### [ACTION ITEM]
Lines from the opening of the material through the line containing "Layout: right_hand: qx" must be duplicated word for word. Pictures are not.

### [PROVIDED DATA]
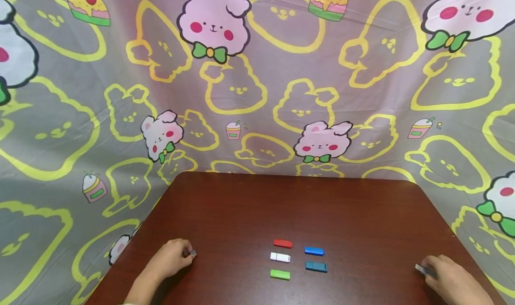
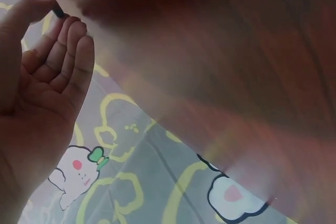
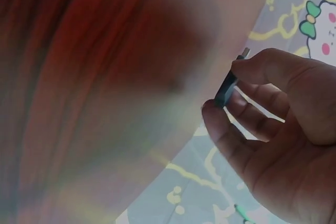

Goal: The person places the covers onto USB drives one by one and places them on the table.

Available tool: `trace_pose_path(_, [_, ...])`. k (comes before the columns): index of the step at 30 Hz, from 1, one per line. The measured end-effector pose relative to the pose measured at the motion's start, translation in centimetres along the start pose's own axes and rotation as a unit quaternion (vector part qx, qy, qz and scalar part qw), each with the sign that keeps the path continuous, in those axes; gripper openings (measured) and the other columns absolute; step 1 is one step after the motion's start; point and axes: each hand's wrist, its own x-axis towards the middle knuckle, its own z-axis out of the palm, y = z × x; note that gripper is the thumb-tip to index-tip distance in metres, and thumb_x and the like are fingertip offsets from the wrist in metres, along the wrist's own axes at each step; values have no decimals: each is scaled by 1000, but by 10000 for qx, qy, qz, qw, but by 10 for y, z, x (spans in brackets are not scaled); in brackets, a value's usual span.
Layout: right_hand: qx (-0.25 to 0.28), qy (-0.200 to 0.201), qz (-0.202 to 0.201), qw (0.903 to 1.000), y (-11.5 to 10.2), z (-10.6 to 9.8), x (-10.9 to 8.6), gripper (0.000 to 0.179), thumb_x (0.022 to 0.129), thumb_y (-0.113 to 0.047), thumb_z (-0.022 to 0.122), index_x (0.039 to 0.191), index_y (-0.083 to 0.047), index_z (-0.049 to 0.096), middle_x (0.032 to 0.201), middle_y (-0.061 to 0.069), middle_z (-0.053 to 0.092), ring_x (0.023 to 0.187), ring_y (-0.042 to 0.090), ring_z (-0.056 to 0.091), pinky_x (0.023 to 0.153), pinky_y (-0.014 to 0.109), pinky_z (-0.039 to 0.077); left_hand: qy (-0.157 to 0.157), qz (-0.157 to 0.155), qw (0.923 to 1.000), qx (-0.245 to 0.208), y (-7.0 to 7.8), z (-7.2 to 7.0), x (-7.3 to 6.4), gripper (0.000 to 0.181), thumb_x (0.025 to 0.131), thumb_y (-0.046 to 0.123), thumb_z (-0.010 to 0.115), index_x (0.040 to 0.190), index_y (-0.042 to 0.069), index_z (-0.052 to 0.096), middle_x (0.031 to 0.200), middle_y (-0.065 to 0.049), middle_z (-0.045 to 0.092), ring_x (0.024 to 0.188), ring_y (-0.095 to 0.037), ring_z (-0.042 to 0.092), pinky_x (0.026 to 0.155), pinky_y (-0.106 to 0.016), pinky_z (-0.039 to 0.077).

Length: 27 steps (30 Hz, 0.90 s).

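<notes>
My right hand (image 1: 452,278), at the table's right side, pinches a dark USB flash drive (image 3: 227,88) between thumb and fingertips. Its bare metal plug (image 3: 245,53) sticks out past the thumb. Over at the left side, my left hand (image 1: 173,259) pinches a small dark grey cap (image 1: 193,253); in the left wrist view only a dark bit of the cap (image 2: 58,10) shows at the thumb tip. Between the hands lie a red USB stick (image 1: 283,243), a white one (image 1: 280,257), a green one (image 1: 280,274), a blue one (image 1: 314,251) and a teal one (image 1: 316,266).
The brown wooden table (image 1: 257,206) has rounded far corners. A grey curtain (image 1: 265,68) printed with cartoon rabbits hangs behind it and along both sides, close to the edges. The table looks blurred in both wrist views.
</notes>
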Motion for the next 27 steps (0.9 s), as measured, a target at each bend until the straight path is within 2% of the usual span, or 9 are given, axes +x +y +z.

### [WRITTEN RESPONSE]
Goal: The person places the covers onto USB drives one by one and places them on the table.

Available tool: `trace_pose_path(_, [_, ...])`. k (comes before the columns): index of the step at 30 Hz, from 1, one per line. The measured end-effector pose relative to the pose measured at the motion's start, translation in centimetres along the start pose's own axes and rotation as a unit quaternion (vector part qx, qy, qz and scalar part qw), each with the sign that keeps the path continuous, in those axes; gripper openings (measured) and the other columns absolute; step 1 is one step after the motion's start; point and axes: each hand's wrist, its own x-axis towards the middle knuckle, its own z-axis out of the palm, y = z × x; note that gripper is the thumb-tip to index-tip distance in metres, and thumb_x and the like are fingertip offsets from the wrist in metres, along the wrist's own axes at each step; values have no decimals: each is scaled by 1000, but by 10000 for qx, qy, qz, qw, but by 10 for y, z, x (spans in brackets are not scaled); in brackets, a value's usual span.
Layout: right_hand: qx (-0.25 to 0.28), qy (-0.200 to 0.201), qz (-0.202 to 0.201), qw (0.903 to 1.000), y (-11.5 to 10.2), z (-10.6 to 9.8), x (-10.9 to 8.6), gripper (0.000 to 0.179), thumb_x (0.022 to 0.129), thumb_y (-0.113 to 0.047), thumb_z (-0.022 to 0.122), index_x (0.039 to 0.191), index_y (-0.083 to 0.047), index_z (-0.049 to 0.096), middle_x (0.032 to 0.201), middle_y (-0.061 to 0.069), middle_z (-0.053 to 0.092), ring_x (0.023 to 0.187), ring_y (-0.042 to 0.090), ring_z (-0.056 to 0.091), pinky_x (0.023 to 0.153), pinky_y (-0.014 to 0.109), pinky_z (-0.039 to 0.077); left_hand: qy (-0.157 to 0.157), qz (-0.157 to 0.155), qw (0.923 to 1.000), qx (-0.245 to 0.208), y (-7.0 to 7.8), z (-7.2 to 7.0), x (-7.3 to 6.4), gripper (0.000 to 0.181), thumb_x (0.025 to 0.131), thumb_y (-0.046 to 0.123), thumb_z (-0.010 to 0.115), index_x (0.040 to 0.190), index_y (-0.042 to 0.069), index_z (-0.052 to 0.096), middle_x (0.031 to 0.200), middle_y (-0.065 to 0.049), middle_z (-0.045 to 0.092), ring_x (0.024 to 0.188), ring_y (-0.095 to 0.037), ring_z (-0.042 to 0.092), pinky_x (0.026 to 0.155), pinky_y (-0.106 to 0.016), pinky_z (-0.039 to 0.077).

Work on the exercise is complete.